7. Je suis d’accord pour dire qu’il faut parfois faire des compromis de même que prendre des risques si l’on veut avancer. Le risque zéro est évidemment impossible. Cependant, il me semble qu’en ce moment, les données que l’on a sur les plans économique, technique, scientifique et environnemental ne permettent pas de se prononcer en faveur de l’exploitation du pétrole au Québec. Enfin, ce genre de débat doit poser la question du type de société qu’on veut, des valeurs qui l’orientent, etc. Il ne s’agit pas d’opposer « développement économique » à « bien-être de la population », certes, mais de se demander quel développement économique contribuerait le mieux au bien-être de la population et ce, sur tous les plans. (Sans évacuer le débat sur les finances publiques.)
Murielle
Fatigué de son peuple qui s'obstine à faire les choses différemment des autres peuples sensés de la terre, Alain Dubuc affirme ce matin que l'on peut très bien se soucier des causes environnementales et développer notre industrie pétrolière (mâcher de la gomme tout en marchant). Voilà une bien curieuse façon d'être conséquent! Ainsi, il serait acceptable et même souhaitable de construire des McDonald's près des écoles au nom de la rentabilité de telles entreprises, malgré le fait que nous sachions que cela a des effets dévastateurs sur la santé de nos jeunes. Le fait que d'autres sociétés acceptent de le faire, nous justifierait d'en faire autant à en croire le raisonnement de M. Dubuc. Cet argument revient essentiellement à dire que lorsque la création de richesse est en cause, les principes et les valeurs n'ont plus leur place dans les processus de décision.
Il me semble évident — et les méchants écologistes dont parle M. Dubuc n'ont pas besoin de m'en convaincre — que si la consommation d'hydrocarbure est néfaste à la santé de la planète et de ses habitants à long terme, il faut cesser d'en produire. Le même raisonnement vaudrait évidemment pour le nucléaire ( voir à ce sujet la réflexion des sociétés allemandes et japonaises).
Je reconnais que nous avons plusieurs valeurs et que parfois il faut faire des choix difficiles. Le problème avec l'argumentation de M. Dubuc c'est qu'il ne reconnait pas faire un choix. Il oppose plutôt une valeur (défense de l'environnement) à un réalisme qui, par un curieux hasard, est toujours un réalisme économique. Le réalisme économique dont parle M. Dubuc n'est pas "la réalité" mais bien une valeur humaine fors répandue : la prospérité. Choisir la prospérité plutôt que l'écologie c'est ordonner ses valeurs dans le but de faire un choix de société.

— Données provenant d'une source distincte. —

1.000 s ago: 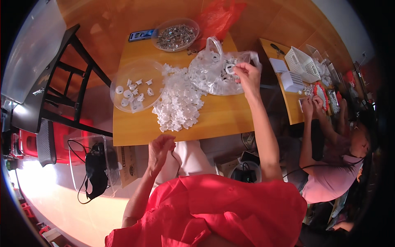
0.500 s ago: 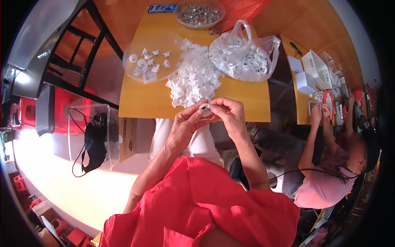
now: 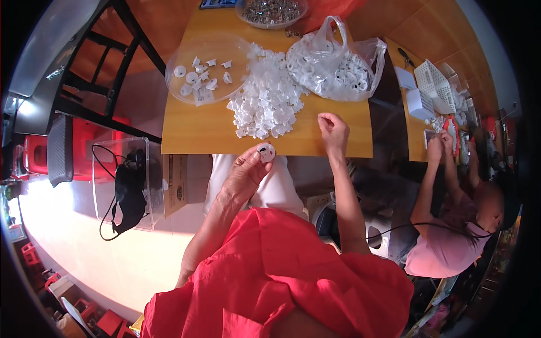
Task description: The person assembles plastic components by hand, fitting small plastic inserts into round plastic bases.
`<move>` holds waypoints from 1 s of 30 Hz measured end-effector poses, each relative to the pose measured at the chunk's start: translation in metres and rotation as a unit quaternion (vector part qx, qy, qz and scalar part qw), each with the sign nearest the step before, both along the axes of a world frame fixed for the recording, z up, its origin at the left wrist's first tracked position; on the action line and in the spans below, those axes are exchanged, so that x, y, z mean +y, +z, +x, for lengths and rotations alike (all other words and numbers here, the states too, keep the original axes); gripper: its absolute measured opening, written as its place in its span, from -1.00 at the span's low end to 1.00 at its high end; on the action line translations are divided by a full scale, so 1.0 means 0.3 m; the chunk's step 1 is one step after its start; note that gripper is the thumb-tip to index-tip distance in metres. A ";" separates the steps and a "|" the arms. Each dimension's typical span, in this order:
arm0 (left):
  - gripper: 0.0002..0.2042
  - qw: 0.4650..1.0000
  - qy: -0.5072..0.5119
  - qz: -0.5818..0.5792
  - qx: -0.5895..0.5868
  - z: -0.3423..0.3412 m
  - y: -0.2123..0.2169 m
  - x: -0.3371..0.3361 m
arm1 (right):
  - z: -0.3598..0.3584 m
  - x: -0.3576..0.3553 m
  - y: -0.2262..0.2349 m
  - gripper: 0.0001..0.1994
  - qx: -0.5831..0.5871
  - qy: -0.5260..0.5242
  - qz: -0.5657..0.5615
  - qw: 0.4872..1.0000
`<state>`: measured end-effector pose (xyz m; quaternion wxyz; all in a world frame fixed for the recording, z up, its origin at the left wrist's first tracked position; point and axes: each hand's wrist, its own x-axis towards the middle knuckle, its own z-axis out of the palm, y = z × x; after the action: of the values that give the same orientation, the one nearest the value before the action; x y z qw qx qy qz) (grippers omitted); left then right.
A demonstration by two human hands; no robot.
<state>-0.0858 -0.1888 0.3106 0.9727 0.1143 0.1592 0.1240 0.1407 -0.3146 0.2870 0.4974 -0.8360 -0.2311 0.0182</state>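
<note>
On the near side of a heap of white plastic pieces [image 3: 265,107], the person's left hand [image 3: 247,169] is pinching a round white part [image 3: 266,152] with dark spots between thumb and fingers; right of the heap and slightly nearer the person, the right hand [image 3: 335,133] is curling its fingers, well apart from the left, and one cannot tell whether it is gripping anything. Left of the heap, a clear round tray [image 3: 220,48] is holding a few white parts [image 3: 191,77]; right of the heap, a clear plastic bag [image 3: 369,56] is bulging with white rings [image 3: 345,79]; beyond the heap, a clear bowl [image 3: 270,25] is holding small metal parts [image 3: 273,11]
</note>
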 end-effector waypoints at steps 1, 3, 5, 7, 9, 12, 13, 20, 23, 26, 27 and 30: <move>-0.71 1.000 -0.003 -0.011 -0.007 -0.001 -0.005 -0.001 | -0.009 0.023 0.016 -0.88 -0.062 0.033 -0.007 0.998; -0.71 1.000 -0.009 -0.020 -0.011 0.006 -0.005 0.002 | -0.001 0.078 0.021 -0.85 -0.142 0.078 -0.002 0.987; -0.67 0.997 -0.028 -0.055 -0.036 0.015 -0.002 -0.005 | 0.016 0.139 0.036 -0.80 -0.094 0.042 -0.078 0.992; -0.65 0.996 -0.031 -0.067 -0.041 0.018 0.003 -0.010 | 0.038 0.167 0.011 -0.78 -0.069 0.036 -0.102 0.992; -0.63 0.995 -0.034 -0.079 -0.049 0.024 0.012 -0.009 | 0.049 0.181 -0.010 -0.80 -0.027 0.036 -0.087 0.995; -0.58 0.994 -0.029 -0.094 -0.052 0.018 0.024 -0.013 | 0.048 0.183 -0.015 -0.83 0.018 0.046 -0.035 0.998; -0.54 0.995 -0.034 -0.089 -0.039 0.020 0.034 -0.014 | 0.058 0.173 -0.019 -0.83 0.018 0.045 -0.035 0.998; -0.52 0.991 -0.033 -0.128 -0.038 0.015 0.013 -0.018 | 0.041 0.099 0.078 -0.87 0.298 0.091 0.066 0.948; -0.53 0.991 -0.032 -0.127 -0.032 0.014 0.010 -0.020 | 0.033 0.070 0.082 -0.86 0.327 0.099 0.091 0.935; -0.55 0.991 -0.032 -0.125 -0.026 0.012 0.005 -0.024 | 0.027 0.059 0.078 -0.85 0.338 0.105 0.106 0.929; -0.56 0.992 -0.034 -0.123 -0.024 0.012 0.002 -0.024 | 0.025 0.058 0.077 -0.85 0.340 0.109 0.112 0.927; -0.58 0.990 -0.033 -0.136 -0.029 0.011 -0.008 -0.023 | 0.016 0.058 0.077 -0.87 0.342 0.120 0.116 0.925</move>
<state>-0.0826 -0.1958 0.3083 0.9869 -0.0172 0.1428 0.0727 0.1455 -0.2972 0.3101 0.6339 -0.6812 -0.1458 0.3360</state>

Dans les discussions que nous avons eues l'automne dernier, je proposais plutôt de discuter d'une opposition entre le droit à l'éducation des démunis et la défense de l'écologie. Il ne s'agissait que d'un exemple qui visait à forcer la discussion sur un conflit de valeurs . Ma question était alors la suivante : en admettant que les redevances de la commercialisation du pétrole de l'est du Québec soient versées entièrement à l'aide aux étudiants démunis, pourrions-nous alors renoncer à nos valeurs écologiques au nom d'une autre valeur : le droit à l'éducation pour tous? Comme je l'ai dit cet automne , je n'ai pas encore personnellement de réponse claire à la question que je soulève. Par contre, elle a le mérite d'opposer explicitement des valeurs entres-elles et non une valeur et l'argument du réalisme de M. Dubuc.
Pierre
Comme le débat sur le pétrole québécois revient dans l’actualité, je vous réédite l’argumentaire que j’avais développé lors de notre débat sur le pétrole québécois. Selon moi, le Québec devrait pouvoir et marcher et mâcher de la gomme en même temps : produire du pétrole – si cela est possible – et diminuer sa consommation de produits fossiles.

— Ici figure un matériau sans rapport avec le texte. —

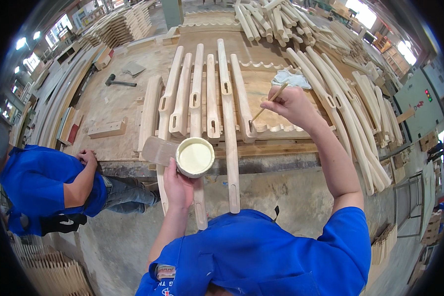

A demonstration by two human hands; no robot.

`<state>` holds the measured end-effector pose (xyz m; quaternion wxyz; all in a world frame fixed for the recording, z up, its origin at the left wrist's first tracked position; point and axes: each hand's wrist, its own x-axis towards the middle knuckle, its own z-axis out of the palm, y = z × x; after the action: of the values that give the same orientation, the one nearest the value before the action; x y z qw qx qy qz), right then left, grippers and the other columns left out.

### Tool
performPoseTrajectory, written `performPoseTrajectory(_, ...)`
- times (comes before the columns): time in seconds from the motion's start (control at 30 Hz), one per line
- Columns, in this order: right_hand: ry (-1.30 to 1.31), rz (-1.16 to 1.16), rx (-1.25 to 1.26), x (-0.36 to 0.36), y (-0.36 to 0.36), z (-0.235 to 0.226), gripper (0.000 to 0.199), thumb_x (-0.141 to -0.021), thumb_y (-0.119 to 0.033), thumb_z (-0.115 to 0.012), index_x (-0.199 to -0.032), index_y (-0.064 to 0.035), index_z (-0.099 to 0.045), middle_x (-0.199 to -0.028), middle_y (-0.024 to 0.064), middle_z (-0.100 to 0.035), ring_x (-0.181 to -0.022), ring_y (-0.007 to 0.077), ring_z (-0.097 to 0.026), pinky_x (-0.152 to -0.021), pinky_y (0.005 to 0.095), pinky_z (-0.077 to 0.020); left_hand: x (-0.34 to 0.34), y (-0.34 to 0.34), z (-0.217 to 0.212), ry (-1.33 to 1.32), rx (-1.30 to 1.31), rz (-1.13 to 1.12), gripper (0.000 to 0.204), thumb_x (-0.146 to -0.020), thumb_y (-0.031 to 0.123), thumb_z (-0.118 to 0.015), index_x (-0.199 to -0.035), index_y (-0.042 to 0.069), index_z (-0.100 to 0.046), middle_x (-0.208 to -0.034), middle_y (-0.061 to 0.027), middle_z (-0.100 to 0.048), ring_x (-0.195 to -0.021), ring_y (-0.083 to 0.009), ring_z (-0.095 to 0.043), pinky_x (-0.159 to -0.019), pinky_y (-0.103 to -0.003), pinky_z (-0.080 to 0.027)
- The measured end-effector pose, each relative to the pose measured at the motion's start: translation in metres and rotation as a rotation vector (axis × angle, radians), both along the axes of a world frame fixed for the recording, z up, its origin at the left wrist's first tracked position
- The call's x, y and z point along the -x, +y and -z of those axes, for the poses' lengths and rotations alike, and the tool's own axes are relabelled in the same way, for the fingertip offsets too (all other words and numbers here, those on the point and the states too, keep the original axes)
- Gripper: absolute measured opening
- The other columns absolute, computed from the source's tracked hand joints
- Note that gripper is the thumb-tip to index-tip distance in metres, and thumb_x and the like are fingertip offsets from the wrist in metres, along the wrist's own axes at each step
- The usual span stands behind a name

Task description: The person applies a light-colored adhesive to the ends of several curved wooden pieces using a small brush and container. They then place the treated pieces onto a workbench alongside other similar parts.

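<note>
My left hand (178, 186) is wrapped round a small round tub (196, 159) of pale cream liquid, held level above the near ends of the wooden parts. Beside the tub a flat brown rectangular piece (159, 151) sticks out; whether my fingers touch it I cannot tell. My right hand (295, 104) pinches a thin wooden stick (271, 100), slanted down to the left. Its lower tip is at the slot near the close end of a pale wooden leg (242, 93). Several similar slotted parts lie alongside, including a long slotted post (229, 128).
The parts rest on a wooden workbench (91, 111), over scalloped racks. A white cloth (291, 79) lies past my right hand. More curved posts (343, 98) are stacked on the right, and a hammer (119, 82) lies on the left. A person in blue (49, 177) stands at left.
</note>
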<state>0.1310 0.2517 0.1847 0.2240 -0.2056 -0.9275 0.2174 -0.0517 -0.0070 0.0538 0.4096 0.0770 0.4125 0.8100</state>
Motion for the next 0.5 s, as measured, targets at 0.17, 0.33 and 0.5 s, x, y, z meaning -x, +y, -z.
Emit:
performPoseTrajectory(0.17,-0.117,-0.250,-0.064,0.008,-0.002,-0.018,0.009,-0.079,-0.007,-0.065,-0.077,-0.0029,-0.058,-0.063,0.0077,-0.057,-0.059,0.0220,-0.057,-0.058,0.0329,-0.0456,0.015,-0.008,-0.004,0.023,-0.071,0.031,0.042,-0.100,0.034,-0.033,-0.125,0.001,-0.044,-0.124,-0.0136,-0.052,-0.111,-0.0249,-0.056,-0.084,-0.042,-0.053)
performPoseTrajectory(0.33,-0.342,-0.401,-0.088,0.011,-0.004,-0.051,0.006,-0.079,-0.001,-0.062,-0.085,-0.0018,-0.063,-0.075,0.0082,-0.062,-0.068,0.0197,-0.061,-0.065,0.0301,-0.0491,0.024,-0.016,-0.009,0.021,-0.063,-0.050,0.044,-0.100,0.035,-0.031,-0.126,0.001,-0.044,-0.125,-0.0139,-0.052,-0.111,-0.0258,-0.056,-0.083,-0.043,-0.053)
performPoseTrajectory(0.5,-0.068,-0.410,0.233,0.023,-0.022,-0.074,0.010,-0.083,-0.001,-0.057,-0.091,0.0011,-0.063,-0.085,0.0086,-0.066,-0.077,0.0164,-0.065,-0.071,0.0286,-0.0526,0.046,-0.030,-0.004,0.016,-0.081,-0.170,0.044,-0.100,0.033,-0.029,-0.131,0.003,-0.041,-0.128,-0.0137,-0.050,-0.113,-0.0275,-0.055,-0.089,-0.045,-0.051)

D’abord, la question du réchauffement climatique est une question planétaire; toute amélioration de la situation implique nécessairement une collaboration internationale et tous les pays doivent mettre la main à la pâte avec évidemment une plus forte implication pour les grands pollueurs. En ce sens, le Québec doit faire sa part, même si sa contribution au phénomène est nécessairement marginale étant donné la petite taille de son économie. D’autant plus, que sur une base «pollution par habitant», sa moyenne est l’une des plus élevées de la planète.
Sur le plan international, le Protocole de Montréal (1987) aurait pu nous inspirer : il a en effet permis des succès dans la lutte pour réduire les substances qui appauvrissent la couche d’ozone. Cela a été possible grâce à deux facteurs. D’une part, il y avait un fort consensus scientifique quant au lien entre les gaz CFC et les trous dans la couche d’ozone. D’autre part, la diplomatie a fait en sorte que tous les pays ont fini par signer le protocole. Mais lorsqu’il s’agit des gaz à effet de serre, on ne peut miser sur ces deux facteurs du moins au Canada. En effet, côté science et diplomatie, disons qu’avec le gouvernement Harper, on est mal barré : le ministre de la Science et de la technologie est un créationniste et le Canada s’est retiré de la négociation pour le renouvèlement du Protocole de Kyoto. Signalons aussi que les gaz à effet de serre sont plus nombreux que les CFC et que les sources d’utilisation des énergies dites fossiles sont aussi plus nombreuses. Ces gaz touchent à la fois nos modes de production et de consommation.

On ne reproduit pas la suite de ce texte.